Bu bölüm ilk günü Yua'nın gözünde yazacağım umarım seversiniz iyi okumalar.
.
.
.Okulun içindeki sürüde yol bulma çabaları içindeyim. Bizim kızları kaybettim,okul çok büyük, insanların arasından geçemiyorum ve içimden bizi önce bahçede toplayıp sonradan salan müdüre sövmekle meşgulüm. En sonunda mimarlık departmanını bulunca içeri girdim şimdilik kimse yok gibi görünüyordu anlaşılan ilk gelen bendim. Ortalarda bir tane sıraya geçip çantamı bıraktım ve yavaşça beklemeye başladım.
.
.
.-10 dakika sonra-
Neden? Nedeeeeğğğnnn? Neden hiç kız öğrenci yok? Lan yoksa sınıfta tek kız öğrenci ben miyim?
Yaklaşık on dakika geçmesine rağmen hiç kız öğrenci gelmemişti. Her kapı açıldığında meraklı bakışlarımı kapıya yönlendiriyordum ama bir tane bile kız öğrenci yoktu.

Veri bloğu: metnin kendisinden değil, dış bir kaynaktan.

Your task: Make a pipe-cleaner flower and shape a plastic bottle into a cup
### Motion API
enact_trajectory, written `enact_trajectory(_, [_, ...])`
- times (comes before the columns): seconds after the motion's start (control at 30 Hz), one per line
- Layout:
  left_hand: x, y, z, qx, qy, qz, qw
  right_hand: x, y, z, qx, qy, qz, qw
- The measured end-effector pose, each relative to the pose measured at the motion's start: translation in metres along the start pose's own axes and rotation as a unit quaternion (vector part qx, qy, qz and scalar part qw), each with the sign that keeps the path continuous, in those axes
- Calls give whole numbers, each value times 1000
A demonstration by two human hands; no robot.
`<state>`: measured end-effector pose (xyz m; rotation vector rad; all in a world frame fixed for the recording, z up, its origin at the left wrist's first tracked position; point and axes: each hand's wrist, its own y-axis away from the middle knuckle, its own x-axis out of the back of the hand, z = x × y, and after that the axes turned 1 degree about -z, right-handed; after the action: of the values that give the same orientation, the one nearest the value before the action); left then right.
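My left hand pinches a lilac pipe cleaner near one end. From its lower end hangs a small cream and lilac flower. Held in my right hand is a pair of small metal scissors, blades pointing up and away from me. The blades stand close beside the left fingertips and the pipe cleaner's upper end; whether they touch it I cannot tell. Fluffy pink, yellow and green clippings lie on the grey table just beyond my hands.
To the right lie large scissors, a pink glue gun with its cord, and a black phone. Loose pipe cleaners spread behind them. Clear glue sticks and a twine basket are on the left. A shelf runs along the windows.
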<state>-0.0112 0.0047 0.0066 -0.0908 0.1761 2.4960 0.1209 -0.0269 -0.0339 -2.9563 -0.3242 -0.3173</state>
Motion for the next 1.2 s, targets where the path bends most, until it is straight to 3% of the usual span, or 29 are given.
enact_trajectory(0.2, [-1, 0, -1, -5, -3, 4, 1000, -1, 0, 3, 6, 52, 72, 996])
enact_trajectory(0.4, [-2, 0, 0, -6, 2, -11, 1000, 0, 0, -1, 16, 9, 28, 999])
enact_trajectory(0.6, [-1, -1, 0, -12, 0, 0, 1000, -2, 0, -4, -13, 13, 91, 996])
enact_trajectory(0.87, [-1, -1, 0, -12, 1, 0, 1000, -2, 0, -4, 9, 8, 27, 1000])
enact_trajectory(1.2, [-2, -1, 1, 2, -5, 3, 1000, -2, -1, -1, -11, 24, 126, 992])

Sınıfa gelen kişilerin ise önyargılı olduğumun farkındayım ama serseri gibi bir hali vardı. Sanki çete gibi toplanmışlardı. Bir iki dakika sonra kapı tekrardan gıcırdadı. Umutla baktım ama yine bir kız öğrenci yoktu. Onun yerine içeri dövmeleri olan biri bıyıklı diğeri koca kulaklı iki çocuk girmişti. Çocuklar girdiğinde tüm sınıf senkronize bir şekilde ayağa kalkıp eğilmişlerdi. Ne olduğunu anlamamıştım. Ama herkes kalktığına göre büyük ihtimalle çetenin başı o çocuklardan biriydi. Bendeki de gör yani yavaşçaayağa kalktım.
Ben daha yeni ayağa kalkmışken sınıftaki diğer adamlar içeri giren iki kişinin yanına gidip ona ne kadar hayran olduklarını falan söylüyorlardı. Ya kafayı yiyecem bu ne. Yağmur beni uyarmıştı ben gözetmezsem siz eşkiyalara bulaşırsınız demişti. Çok geç değil yağ bence kaydımı hala Dans ve Vokale aldırabilirim.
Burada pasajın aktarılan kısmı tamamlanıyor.